A radiologist (A.N., 18 years experience in abdominal imaging) analysed all USPIO-enhanced MRI images. A second radiologist (J.H., 23 years experience in pancreatic imaging) supervised the analysis. Disagreements were resolved in a consensus meeting. Both radiologists were blinded to the histopathology results. All visible LNs, regional and distant, were annotated and measured (short axis on axial orientation). LN locations were indicated using the classification of the Japan Pancreas Society [18]. LNs were scored on the iron-sensitive T2*-weighted mGRE (TE = 12 ms) sequence, using diagnostic guidelines adapted from Anzai et al (Table 2, [19]). Type 1–4 LNs were classified as suspicious for metastases and type 5–7 LNs as non-suspicious. The distinction between regional and distant LNs was based on the TNM classification (eighth edition) by the UICC [5]. The definition of regional nodes differs depending on the cancer type (pancreatic head or tail, cholangial, ampullary, or duodenal), the respective definition for each tumour type was applied.

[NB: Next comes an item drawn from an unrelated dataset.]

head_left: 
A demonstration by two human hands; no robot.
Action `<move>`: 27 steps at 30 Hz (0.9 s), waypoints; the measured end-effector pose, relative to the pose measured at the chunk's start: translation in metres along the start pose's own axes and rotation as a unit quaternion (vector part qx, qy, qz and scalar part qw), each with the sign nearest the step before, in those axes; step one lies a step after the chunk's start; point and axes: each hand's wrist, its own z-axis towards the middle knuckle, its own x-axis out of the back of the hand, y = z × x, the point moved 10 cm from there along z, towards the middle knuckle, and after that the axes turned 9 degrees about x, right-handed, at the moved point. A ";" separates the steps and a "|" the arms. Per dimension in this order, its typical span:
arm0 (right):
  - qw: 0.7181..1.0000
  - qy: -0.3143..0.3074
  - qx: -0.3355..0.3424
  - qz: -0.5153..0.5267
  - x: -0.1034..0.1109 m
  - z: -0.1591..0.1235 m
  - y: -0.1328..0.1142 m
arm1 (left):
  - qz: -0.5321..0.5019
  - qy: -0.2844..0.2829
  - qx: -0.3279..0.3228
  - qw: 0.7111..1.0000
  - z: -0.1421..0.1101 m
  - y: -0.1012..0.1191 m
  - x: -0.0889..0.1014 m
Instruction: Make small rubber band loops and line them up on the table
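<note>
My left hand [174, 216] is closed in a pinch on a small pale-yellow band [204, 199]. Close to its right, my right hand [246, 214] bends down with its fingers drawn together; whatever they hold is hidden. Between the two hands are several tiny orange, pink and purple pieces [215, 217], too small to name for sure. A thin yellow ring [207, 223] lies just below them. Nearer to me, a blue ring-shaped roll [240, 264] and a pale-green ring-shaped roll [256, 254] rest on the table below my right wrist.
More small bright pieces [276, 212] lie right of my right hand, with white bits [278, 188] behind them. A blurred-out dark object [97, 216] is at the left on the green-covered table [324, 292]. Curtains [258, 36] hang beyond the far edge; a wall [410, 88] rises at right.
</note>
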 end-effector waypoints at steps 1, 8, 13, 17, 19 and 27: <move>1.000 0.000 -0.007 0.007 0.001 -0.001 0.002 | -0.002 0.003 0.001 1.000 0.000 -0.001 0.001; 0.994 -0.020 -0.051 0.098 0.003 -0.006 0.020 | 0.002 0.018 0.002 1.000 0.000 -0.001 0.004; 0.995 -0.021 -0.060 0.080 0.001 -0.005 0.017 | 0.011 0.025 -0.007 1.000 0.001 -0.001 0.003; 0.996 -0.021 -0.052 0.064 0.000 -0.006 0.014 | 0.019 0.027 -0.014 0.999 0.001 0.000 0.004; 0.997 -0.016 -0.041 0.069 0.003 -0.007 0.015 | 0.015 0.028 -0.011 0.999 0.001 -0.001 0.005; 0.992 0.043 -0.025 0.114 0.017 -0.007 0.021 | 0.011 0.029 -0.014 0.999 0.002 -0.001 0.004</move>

Operative procedures, performed by experienced surgeons in pairs (mean experience nine years), contained pylorus resecting pancreatoduodenectomy (PRPD) with lymphadenectomy (stations no. 5, 6, 8a, 12b1/2, 12c, 13a/b, 14a/b, and 17a/b) or distal pancreatectomy (DP) with lymphadenectomy (station no. 10, 11, and 18) as indicated by the International Study Group on Pancreatic Surgery (ISGPS) [20]. Additional para-aortic or other distant LNs were resected if indicated as suspicious on MRI and resection was technically possible and safe. Resection specimens were pinned on an anatomical drawing for orientation.

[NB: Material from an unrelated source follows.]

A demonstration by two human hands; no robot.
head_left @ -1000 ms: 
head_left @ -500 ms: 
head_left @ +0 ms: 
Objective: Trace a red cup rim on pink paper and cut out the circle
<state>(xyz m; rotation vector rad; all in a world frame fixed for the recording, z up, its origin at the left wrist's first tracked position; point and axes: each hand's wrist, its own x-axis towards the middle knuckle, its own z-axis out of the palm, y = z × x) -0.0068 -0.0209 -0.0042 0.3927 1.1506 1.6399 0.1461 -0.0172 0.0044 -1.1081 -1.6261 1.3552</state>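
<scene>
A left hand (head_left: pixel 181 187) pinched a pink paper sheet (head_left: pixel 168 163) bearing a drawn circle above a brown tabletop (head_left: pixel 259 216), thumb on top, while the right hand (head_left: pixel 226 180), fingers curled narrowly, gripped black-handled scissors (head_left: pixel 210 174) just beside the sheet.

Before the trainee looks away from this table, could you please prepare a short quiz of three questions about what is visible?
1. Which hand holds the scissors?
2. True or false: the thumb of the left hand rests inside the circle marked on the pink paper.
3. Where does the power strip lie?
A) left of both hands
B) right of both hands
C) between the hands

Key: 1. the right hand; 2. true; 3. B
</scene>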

A high-resolution ex vivo MRI of the fresh resection specimen and separately resected LNs was performed on a 7-T preclinical MRI system (Clinscan, Bruker® BioSpin). Ex vivo images had a resolution of 0.29 × 0.29 × 0.29 mm3 and consisted of a water and lipid-excited T1-weighted image according to a predefined workflow [16]. Subsequently, the tumour was fixated in formaldehyde for at least 48 h and then sliced into 4-mm slices following the axial slicing technique [21]. LNs from the peripancreatic fat were removed and enclosed separately, LNs larger than 5 mm were sectioned in 2–3 mm thick sections for paraffin embedding. Coupes were 4 µm with haematoxylin and eosin (H&E) staining. In contrast to measurement on MRI (short axis on axial orientation), at pathology, the largest diameter of the LNs was measured, as is clinical routine.

Aided by the ex vivo MRI, LNs from in vivo MRI were matched to pathology for node-to-node analysis. Clinical follow-up imaging was used to confirm if an LN was indeed resected or not. Matching criteria were size, shape, and location, including anatomical landmarks such as surrounding vessels and organs. Only matched LNs were included in the validation analysis. A pancreas pathologist (L.B., ten years of expertise) re-evaluated all matched LNs.

Statistical analysis was performed using SPSS (version 25). The sensitivity and specificity of USPIO-MRI were calculated with crosstabs, using pathology as the reference standard. Continuous variables were summarised using standard descriptive statistics (mean, standard deviation, median, and range), and categorical variables were summarised with frequencies.

After prospective analysis, a third radiologist (P.Z., eight years experience with USPIO-enhanced MRI) reviewed all false positive and false negative LNs to investigate potential reasons for misclassification.